Today has been so very hard.. thank you.. knowing that I am not the only person that has to go back to work, while the ex sits at home on their @ss and does squat helps. Trust me.. it does.

I have gone over the numbers time and time again. I would get a part time job, if my dh's hours and schedule were predictable.. but being in the military, his hours are not. He even thought he was going to get out earlier than me today to go get the baby from daycare.. but I have yet to get that call.. and I leave in another 15 mins. Otherwise, I would go ring a register or something at night, so that he wouldnt have to be in daycare. I made only 1 call today to see how he was doing.. they said he was great.. I figured there was no need to keep bugging them, because I was the one not ok.
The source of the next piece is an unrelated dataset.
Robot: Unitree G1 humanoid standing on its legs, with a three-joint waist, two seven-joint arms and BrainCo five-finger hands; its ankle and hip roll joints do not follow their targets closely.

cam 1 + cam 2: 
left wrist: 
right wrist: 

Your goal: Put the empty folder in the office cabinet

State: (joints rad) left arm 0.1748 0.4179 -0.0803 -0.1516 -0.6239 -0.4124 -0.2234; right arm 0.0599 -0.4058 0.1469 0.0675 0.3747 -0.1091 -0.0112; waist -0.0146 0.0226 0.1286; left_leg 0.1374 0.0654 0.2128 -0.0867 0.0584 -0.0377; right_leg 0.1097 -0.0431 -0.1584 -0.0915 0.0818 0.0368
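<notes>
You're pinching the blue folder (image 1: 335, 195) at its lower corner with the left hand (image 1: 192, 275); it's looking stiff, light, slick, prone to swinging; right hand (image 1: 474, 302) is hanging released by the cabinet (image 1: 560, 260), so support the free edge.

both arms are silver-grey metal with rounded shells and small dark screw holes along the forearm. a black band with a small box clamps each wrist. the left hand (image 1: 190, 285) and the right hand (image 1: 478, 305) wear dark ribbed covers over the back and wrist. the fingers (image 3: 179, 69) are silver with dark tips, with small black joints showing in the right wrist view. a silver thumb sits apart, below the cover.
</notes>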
If my dh gets transferred next year, and we are able to sell the house.. we decided I would get to stay home til the baby is in school... but again, that is in a year's time, that is if he gets transferred and IF we sell the house. Otherwise, he might be moving w/o me til we can get it sold.

Just a lot of stressers right now. oh.. and he just called.. yeah.. he isnt sure when he is leaving now. NICE!

jen76's picture

That is the hardest day......going back to work. You aren't alone. I wish I lived closer so I could take care of your little peanut! Just remember karma- she will get what she deserves one of these days. Big hugs!!!!